Fare il magistrato in Calabria, le parole del vice presidente del Csm e lo sfogo della pm di Catanzaro: “Si ignorano i sacrifici”

Per Fabio Pinelli lavorare troppo tempo in un territorio difficile aumenta il rischio di collusione. L'ira delle correnti progressiste

“Il radicamento sul territorio per moltissimi anni, soprattutto nei territori caratterizzati da profili di sensibilità di criminalità organizzata, ha sicuramente un lato positivo ma anche un lato negativo, che ha riguardo le potenziali interferenze nell’esercizio delle funzioni, che sono frutto di convivenze sociali non certo di volontaria cessione a forme di indebita collusione”. Sono le parole pronunciate dal vice presidente del Csm Fabio Pinelli nel motivare il suo voto (decisivo) a favore di Caterina Chiaravalloti preferita a Olga Tarzia quale presidente della Corte d’appello di Reggio Calabria. Parole che hanno scatenato l’ira di Area democratica per la Giustizia, la corrente di sinistra delle toghe. “Lavorare in terra di mafia non può esporre un tale generico, quanto ingeneroso pregiudizio. Siamo anzi convinti – si legge in una nota diramata da Area – che i sacrifici personali e professionali dei colleghi che operano in quelle realtà meritano la massima riconoscenza di tutti”.

Le enormi difficoltà quotidiane dei magistrati “del posto”

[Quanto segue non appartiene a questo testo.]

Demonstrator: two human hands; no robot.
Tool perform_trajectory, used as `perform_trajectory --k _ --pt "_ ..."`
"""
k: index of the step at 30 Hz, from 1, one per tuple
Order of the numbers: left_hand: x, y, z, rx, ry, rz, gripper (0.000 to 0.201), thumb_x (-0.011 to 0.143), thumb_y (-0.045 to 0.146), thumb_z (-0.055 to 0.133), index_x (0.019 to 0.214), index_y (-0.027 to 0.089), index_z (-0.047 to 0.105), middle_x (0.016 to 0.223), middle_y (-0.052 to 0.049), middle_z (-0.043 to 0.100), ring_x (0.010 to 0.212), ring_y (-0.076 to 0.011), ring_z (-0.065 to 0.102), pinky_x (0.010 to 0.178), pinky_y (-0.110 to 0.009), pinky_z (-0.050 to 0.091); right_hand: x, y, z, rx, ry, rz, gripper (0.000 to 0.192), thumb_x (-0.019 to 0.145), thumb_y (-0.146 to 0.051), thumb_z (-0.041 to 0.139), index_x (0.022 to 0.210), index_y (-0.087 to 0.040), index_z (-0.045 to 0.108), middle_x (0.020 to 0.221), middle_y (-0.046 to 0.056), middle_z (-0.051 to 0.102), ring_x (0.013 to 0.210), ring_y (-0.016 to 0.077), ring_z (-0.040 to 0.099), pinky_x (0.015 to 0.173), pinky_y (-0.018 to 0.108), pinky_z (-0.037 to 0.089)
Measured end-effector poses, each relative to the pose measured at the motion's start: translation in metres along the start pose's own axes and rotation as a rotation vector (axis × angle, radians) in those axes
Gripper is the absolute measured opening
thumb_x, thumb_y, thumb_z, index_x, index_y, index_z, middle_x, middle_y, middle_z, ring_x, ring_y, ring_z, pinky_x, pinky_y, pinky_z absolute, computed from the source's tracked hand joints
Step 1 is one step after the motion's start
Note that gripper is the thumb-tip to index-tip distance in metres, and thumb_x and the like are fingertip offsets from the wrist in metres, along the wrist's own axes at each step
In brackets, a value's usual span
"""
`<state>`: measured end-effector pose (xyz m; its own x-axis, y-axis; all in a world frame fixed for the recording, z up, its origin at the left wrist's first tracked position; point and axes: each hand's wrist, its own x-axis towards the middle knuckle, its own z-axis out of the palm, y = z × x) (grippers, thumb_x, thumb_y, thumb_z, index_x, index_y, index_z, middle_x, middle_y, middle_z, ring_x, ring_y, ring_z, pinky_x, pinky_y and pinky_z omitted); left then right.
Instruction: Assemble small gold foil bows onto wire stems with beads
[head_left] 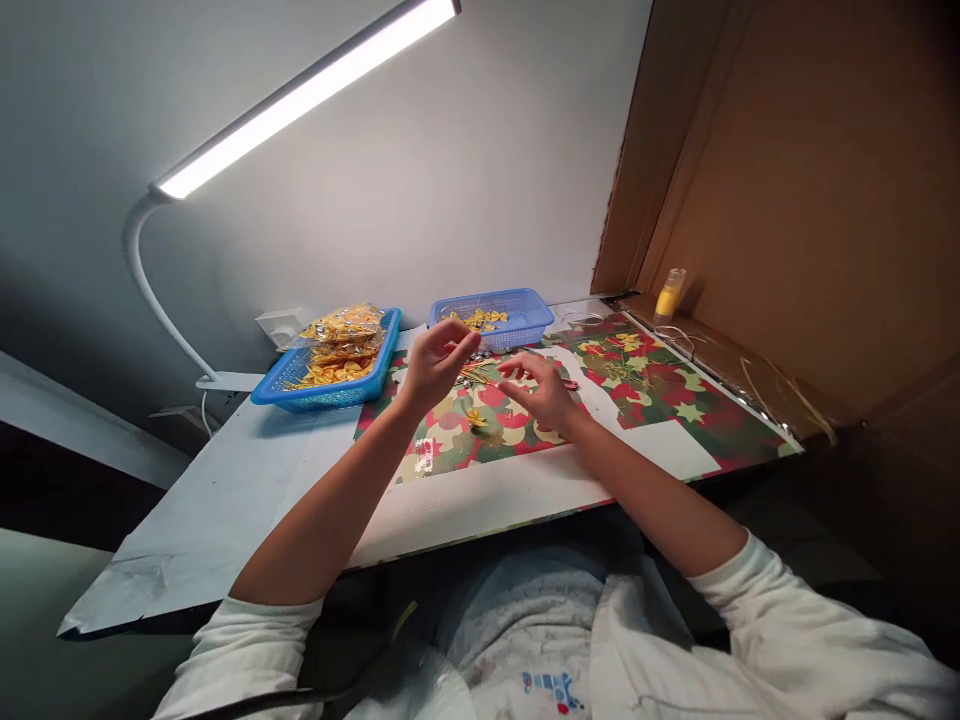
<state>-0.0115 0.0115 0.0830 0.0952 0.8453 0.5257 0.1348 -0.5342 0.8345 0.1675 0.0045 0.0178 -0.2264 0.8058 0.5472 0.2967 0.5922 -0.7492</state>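
- We see our left hand [439,362] lifted a little over the mat [645,395]. Its fingers are curled in, and the thumb and first finger pinch something thin, which looks like a gold wire [480,376] (it is too small for us to be sure).
- Our right hand [541,392] is just beside the left one, low over the mat. Its fingers are spread and bent, and we cannot tell if they hold anything.
- The wire runs between our two hands, above the middle of the mat.
- A small yellow bow [475,416] lies on the mat, just under our hands.
- The mat has red, green and yellow shapes with stars. It lies on a white table [225,510].
- Behind our hands sits a small blue basket [525,325] with a few yellow bows in it.
- To its left is a bigger blue tray [281,385] piled with bags [343,325] of yellow bows.
- A long white lamp [300,95] shines above the table.
- A brown cardboard wall [787,200] stands on the right, with a little yellow bottle [670,296] next to it.
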Motion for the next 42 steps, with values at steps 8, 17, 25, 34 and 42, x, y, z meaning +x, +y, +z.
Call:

Si dice profondamente offesa dalle dichiarazioni di Pinelli, Graziella Viscomi, sostituto procuratore a Catanzaro, componente di Area, calabrese, da 12 anni in servizio in Calabria terra “bellissima” ma anche “amara” dove ha deciso di restare per lavorare con “sacrificio e fatica”. Sulla sua pagina Facebook ha commentato le parole del vice presidente del Csm:  “Si ignora, evidentemente, che (anche a prescindere dagli aspetti più gravi) anche la più banale scelta di vita quotidiana (dove fare la spesa, dove passare una serata con gli amici, chi frequentare, che parrucchiere scegliere, ecc.) sia continua fonte di scrupolo e problema. Si ignora, cosa significa incontrare per strada (magari mentre sei con la tua famiglia) una persona che hai arrestato o mandato a giudizio. Si svilisce la dignità e moralità dei magistrati “del posto” (chi ci è nato, chi ci è rimasto) ignorando colpevolmente le enormi difficoltà quotidiane ed il sacrificio continuo in termini di quantità del lavoro da fare, di complessità e delicatezza delle questioni da affrontare, di rinunce della vita privata”.